Cause and Effect

"Information is the oil of the 21st century, and analytics is the combustion engine." —Peter Sondergaard, senior vice president, Gartner Research

What causes one organization to be successful and another to fail? This question drives the academic discipline of business management, and the answer can be informed by a great deal of research. But ultimately, there is not a scripted answer to that question that can be definitively taught in a course. In other words, it is an "unstructured" problem that we continually strive to solve, but never completely succeed in answering.

Therefore, business management (and particularly the subdiscipline of information systems) is actually a very creative discipline. There are no rules other than "do not break the law" and "be ethical." Therefore, organizations have very wide parameters within which they can develop creative ways of achieving above-average gains in a market. There are typically two methods that managers employ to test creative ideas: (1) draw from their past experience (and that of their co-workers and employees) to base new ideas upon, or (2) gather data about the business's performance and use it to determine cause and effect.

Which of these two methods is the most valuable to study? Well, the past experience of a smart business manager is nothing to ignore. Some people have made incredible lives for themselves off of one good idea. But if they don't adapt and change, that one good idea may never produce good results again. The past experience of just one person is very limited, and on its own is not enough to solve future problems. Even the experience of two, three, or a thousand employees is quite limited. In addition, a person's experiences are interpreted (or often misinterpreted) through the narrow lens of personal biases, beliefs, values, and desires. Beliefs can be distorted very easily; the truth can be stretched until it is more false than true.

The second method, gathering and examining data, is a much more productive way to make wise business decisions. Information drawn from accurate and timely data doesn't lie. It isn't biased. It doesn't care about gender, race, religion, or politics. It simply represents an objective view of the facts. Therefore, most of the best business decisions are based on accurate and timely data instead of on past experience. Perhaps most importantly, data allow for the establishment of cause and effect. Accurately explaining the causes for each effect is how theory is formed and true knowledge is discovered.
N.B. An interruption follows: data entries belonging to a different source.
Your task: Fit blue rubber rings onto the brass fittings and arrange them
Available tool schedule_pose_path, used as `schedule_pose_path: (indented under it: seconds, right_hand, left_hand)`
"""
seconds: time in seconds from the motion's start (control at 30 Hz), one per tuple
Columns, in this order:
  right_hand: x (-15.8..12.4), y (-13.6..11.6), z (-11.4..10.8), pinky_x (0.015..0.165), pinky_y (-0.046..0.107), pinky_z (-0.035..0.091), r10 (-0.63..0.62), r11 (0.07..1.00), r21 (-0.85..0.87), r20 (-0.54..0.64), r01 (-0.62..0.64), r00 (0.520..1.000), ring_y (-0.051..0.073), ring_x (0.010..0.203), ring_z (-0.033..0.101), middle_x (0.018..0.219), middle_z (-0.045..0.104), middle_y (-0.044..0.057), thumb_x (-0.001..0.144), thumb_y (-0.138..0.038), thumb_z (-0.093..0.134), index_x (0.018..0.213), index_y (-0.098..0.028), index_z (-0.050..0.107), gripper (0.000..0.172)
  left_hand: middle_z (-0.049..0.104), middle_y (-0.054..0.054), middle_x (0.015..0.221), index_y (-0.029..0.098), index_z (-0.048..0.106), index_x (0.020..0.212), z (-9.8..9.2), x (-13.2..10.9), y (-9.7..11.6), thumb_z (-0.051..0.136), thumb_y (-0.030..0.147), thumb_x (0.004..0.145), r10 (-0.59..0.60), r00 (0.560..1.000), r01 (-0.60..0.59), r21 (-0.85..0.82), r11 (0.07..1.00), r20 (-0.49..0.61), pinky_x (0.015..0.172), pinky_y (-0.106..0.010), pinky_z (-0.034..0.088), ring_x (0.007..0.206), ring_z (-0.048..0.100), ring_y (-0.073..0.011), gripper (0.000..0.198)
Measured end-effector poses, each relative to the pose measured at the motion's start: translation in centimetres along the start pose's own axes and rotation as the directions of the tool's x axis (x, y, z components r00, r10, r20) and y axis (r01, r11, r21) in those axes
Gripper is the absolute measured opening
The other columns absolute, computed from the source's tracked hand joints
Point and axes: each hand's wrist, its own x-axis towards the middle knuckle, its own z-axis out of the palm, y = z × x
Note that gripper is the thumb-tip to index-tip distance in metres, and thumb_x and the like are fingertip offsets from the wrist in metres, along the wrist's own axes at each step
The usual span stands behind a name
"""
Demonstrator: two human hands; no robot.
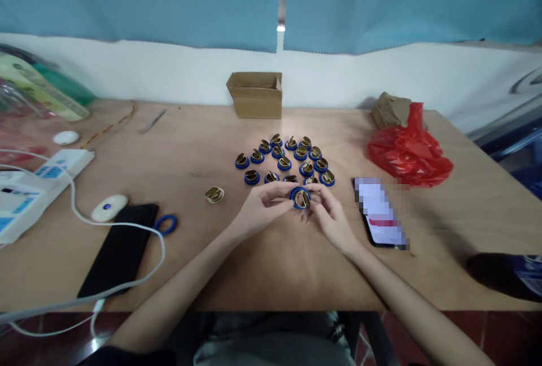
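Observation:
My left hand and my right hand meet near the middle of the table. Between their fingertips they pinch a round gold metal fitting with a blue ring around it, its face tilted toward me. Just beyond my fingers, several like gold fittings with blue rings stand in a loose cluster, a few partly hidden behind my hands. To the left of my left hand lies a gold fitting without a blue ring. A loose blue ring rests farther left, beside a dark phone.
An open cardboard box stands against the wall. On the right are a red plastic bag, a lit phone and a dark bottle. A black phone, white cables and a power strip occupy the left.

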Motion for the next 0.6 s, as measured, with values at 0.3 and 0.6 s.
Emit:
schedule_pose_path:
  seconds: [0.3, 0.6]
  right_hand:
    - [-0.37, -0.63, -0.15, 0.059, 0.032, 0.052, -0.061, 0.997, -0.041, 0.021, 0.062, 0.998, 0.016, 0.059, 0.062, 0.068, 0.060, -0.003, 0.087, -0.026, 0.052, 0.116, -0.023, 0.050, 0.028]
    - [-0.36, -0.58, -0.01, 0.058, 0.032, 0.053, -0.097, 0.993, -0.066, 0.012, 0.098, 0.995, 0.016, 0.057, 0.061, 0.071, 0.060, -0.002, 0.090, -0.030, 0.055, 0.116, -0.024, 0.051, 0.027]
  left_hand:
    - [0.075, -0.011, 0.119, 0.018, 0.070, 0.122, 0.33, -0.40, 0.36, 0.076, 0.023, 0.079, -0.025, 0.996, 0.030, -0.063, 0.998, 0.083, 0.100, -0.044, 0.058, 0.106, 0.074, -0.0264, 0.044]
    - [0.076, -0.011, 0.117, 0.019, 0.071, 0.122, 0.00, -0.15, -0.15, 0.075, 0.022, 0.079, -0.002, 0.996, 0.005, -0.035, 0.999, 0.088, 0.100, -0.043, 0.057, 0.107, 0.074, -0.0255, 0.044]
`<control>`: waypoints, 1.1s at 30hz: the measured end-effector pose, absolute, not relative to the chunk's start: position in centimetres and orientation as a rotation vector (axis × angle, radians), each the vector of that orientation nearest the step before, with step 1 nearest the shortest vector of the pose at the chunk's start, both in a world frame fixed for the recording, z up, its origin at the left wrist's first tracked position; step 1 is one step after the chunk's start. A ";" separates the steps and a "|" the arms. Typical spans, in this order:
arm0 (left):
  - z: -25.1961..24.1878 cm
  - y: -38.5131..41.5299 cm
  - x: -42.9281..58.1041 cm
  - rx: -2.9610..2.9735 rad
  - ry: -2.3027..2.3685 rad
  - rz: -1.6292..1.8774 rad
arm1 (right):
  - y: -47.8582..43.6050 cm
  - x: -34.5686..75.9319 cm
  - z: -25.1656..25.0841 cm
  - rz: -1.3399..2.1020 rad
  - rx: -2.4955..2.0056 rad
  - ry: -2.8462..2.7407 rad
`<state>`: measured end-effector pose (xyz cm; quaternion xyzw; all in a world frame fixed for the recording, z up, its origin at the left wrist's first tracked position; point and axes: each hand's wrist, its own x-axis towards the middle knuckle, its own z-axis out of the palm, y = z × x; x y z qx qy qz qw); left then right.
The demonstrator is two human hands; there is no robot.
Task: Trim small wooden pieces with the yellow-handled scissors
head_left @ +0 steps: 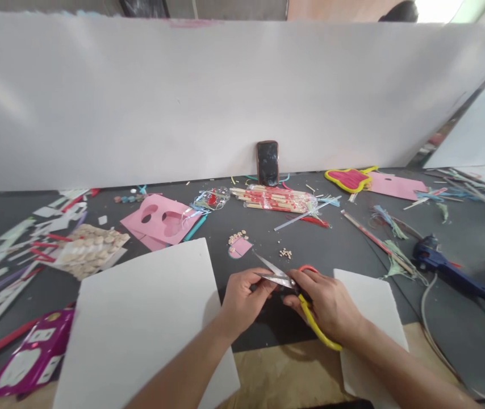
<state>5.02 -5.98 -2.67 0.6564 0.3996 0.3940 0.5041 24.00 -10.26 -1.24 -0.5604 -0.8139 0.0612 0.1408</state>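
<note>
My right hand (325, 298) is closed round the handles of a pair of scissors (313, 321), one handle yellow and the other red. The scissors' blades are parted and point left. At the blades, the fingertips of my left hand (242, 295) are pinched together; whatever they hold is too small or hidden to make out. Just beyond the blades lies a small pink heart-shaped piece (240, 247) with pale beads along its upper edge. A little pile of pale beads (285, 253) sits to its right.
White boards (153, 324) lie left and right of my hands. A phone (267, 163) leans on the white panel behind wrapped sticks (274, 199). Pink cut sheets (163, 218) and a bag of round pieces (93, 247) are at left, a blue glue gun (447, 267) with its cord at right.
</note>
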 end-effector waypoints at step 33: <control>-2.5 -6.0 4.9 1.515 0.911 0.918 | -10.2 24.1 -1.0 0.198 -1.583 -2.386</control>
The effect that we are interested in is business success, which is simple enough to see. The cause of success is less obvious. This is where we have to be careful. Data allow us to measure hypothesized causes and desired successes. However, the data cannot determine the true cause of each effect. It only gives support for a theorized cause-and-effect relationship. Consider the following chart depicting accurate data:

Does organic food cause autism? Probably not. In fact, this ridiculous chart was made as an example of how data can be terribly misinterpreted when it is misapplied. Why is there such a strong relationship in the figure above between organic food sales and autism? As you may remember from prior statistics courses, the only way to truly establish causality is with a randomized experiment with treatments. There are many possible reasons. Perhaps something else caused both (e.g. media awareness). Perhaps it is a random coincedence. Regardless, strange correlations like this happen all of the time when dealing with secondary data. (If you have time to kill, enjoy these often hilarious examples)

This discussion brings up two types of data used in analyses: primary and secondary. Primary data is the data generated from experiments or surveys that is intended for analytics and cause-effect analysis. Academic researchers and A-B testers generate primary data. However, data analytics is more often based on the collection of secondary data which is data that was generated previously for one purpose, but which the data scientist will use for another purpose. Even though we can't establish causality with secondary data, we will still imply causality as long as we can come up with a theory to explain the causal relationship. Therefore, it is still very worthwhile to determine what variables are highly correlated with positive outcomes. From a technical definition, identifying a high correlation is not the same as establishing a cause, but for the purposes of this textbook, we will imply that we are establishing cause and effect.

In summary, data can be valuable, but it can also be dangerous if "the wrong hands" interpret it. The "right hands" to interpret data are those who understand data and help to create the theories that explain organization success. However, teaching theories and data interpretation is not the purpose of this book. Rather, the focus will be on teaching you the proper techniques to analyze and make use of data in order to build valuable theory and, more importantly, use that knowledge in a machine learning environment. It's up to you (on your own or in future courses) to learn the theories that 1) identify the relevant variables, and 2) explain the relationships among those variables that establish cause and effect.